Terra Santa es un relato navideño, apropiado para estas fiestas, escrito por el autor Luis María Vieito.
Aguardaba sentado frente al establo a que el Niño naciera otra vez. No había llegado nadie todavía, ni María, ni José, a lomos de su viejo asno. Tampoco el buey y la mula, lo que le extrañó aún más. Miraba alrededor, esperando ver llegar a una mujer encinta, a punto de dar a luz, y a su marido, apoyado en un cayado que apenas soporta su fatiga. Preparó una pequeña cuna con uno de los cajones, vacío, donde comían los animales. Lo vistió de pajas para dar la razón al villancico que cantaban cada Nochebuena rodeando una fogata que nunca era suficiente para disuadir el frío de la noche al raso.
Colocó el pesebre en el centro del establo, visible desde la puerta, para que pastores y niños pudiesen adorarlo. Aquí se tumbará el ganado para dar calor con su aliento y, a sus lados, los Padres, cansados de viaje y parto. María dará a luz entre pajas y corrientes de aire que se colarán por las rendijas que dejan las maderas de los muros.
Estaba todo preparado. Siguió aguardando. ¿Era hoy? ¿No se ha equivocado de día? No, es 24 de diciembre, no pueden tardar. Tal vez, al celoso adorador le pudo la impaciencia y llegó demasiado pronto al lugar. Escudriñó el cielo, la estrella que guiará a los Magos tampoco se deja ver.
Al cabo de algunas horas, comenzó a inquietarse. No podía ser, era casi el momento. La misa del gallo estaba a punto de comenzar y allí, en Belén, no había Niño al que cantar. Silenciados los villancicos, abandonadas las ofrendas, olvidados los zurrones con leche y miel.
Decidió ir a su encuentro. Debían de estar cerca, tal vez José buscando posada para María. ¿Y los pastores, dónde están? Y el ángel que les avisó ¿se habrá olvidado de darles el recado del Nacimiento de Jesús?

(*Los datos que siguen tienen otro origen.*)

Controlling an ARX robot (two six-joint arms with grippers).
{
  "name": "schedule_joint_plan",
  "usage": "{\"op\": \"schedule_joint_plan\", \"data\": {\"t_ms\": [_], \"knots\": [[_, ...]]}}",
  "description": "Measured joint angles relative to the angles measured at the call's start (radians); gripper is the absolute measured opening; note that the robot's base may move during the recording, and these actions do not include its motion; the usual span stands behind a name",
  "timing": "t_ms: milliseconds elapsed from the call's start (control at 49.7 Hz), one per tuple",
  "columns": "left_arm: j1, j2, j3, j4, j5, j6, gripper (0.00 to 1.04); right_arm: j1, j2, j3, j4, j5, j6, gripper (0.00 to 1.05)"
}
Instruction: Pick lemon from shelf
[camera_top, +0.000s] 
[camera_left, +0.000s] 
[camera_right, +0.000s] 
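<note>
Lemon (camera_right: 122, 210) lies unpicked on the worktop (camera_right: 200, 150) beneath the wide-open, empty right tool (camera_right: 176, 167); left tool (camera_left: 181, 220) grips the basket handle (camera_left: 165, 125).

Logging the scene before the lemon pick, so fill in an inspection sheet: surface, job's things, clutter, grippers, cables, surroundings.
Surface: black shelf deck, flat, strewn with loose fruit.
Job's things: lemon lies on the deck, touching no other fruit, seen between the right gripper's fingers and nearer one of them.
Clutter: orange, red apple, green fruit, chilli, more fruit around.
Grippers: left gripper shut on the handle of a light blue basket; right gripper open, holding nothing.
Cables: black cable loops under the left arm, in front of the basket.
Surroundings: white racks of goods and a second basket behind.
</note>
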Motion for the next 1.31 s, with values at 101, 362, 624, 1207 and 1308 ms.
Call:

Caminó durante casi toda la noche. Arrinconó el pesebre, al buey y a la mula; a María, a José y al Niño; a los adoradores y a los sones de zambombas, panderetas y almireces. No había caminos que llevaran hasta Belén, arrasados por una lluvia de fuego y metal que caía sin clemencia. Casas y viviendas como escombros; hijos de Dios, Alá y Yahvé yaciendo bajo las piedras que fueron hogares, exterminados por una plaga que el profeta ―¿importa cuál?― no acertó a predecir y que no se puede leer en libro sagrado alguno.
Fue derramando lágrimas de impotencia, rabia, incredulidad, cansancio, desesperanza, tristeza. Había tantas razones para el llanto. Tomó de la mano a los supervivientes heridos que encontraba en su camino. Intentaron alejarse de aquel lugar todo lo que le permitieron sus fuerzas. De vez en cuando, hacían una pequeña pausa para las oraciones buscando la Meca. Otros se santiguaban y rezaban Padrenuestros que aún no deberían haber aprendido de la voz del Niño que aquella noche no nació. Y había quien recitaba oraciones sin esperar que llegara el día del perdón. Cada vez eran más, cogidos de la mano, los que entrelazaban una cadena de diferentes colores de piel, idiomas, dioses, miedos.
―¿No es hoy vuestra Navidad? ―preguntó un muchacho musulmán al cristiano que buscaba a Dios entre aquellas ruinas.
―Sí, es hoy. Pero cuando he abandonado el pesebre donde la esperaba, un Niño se ha cruzado conmigo y me ha señalado a lo lejos el fuego que consumía vuestra aldea y me ha dicho que hoy no había ninguna Navidad que celebrar.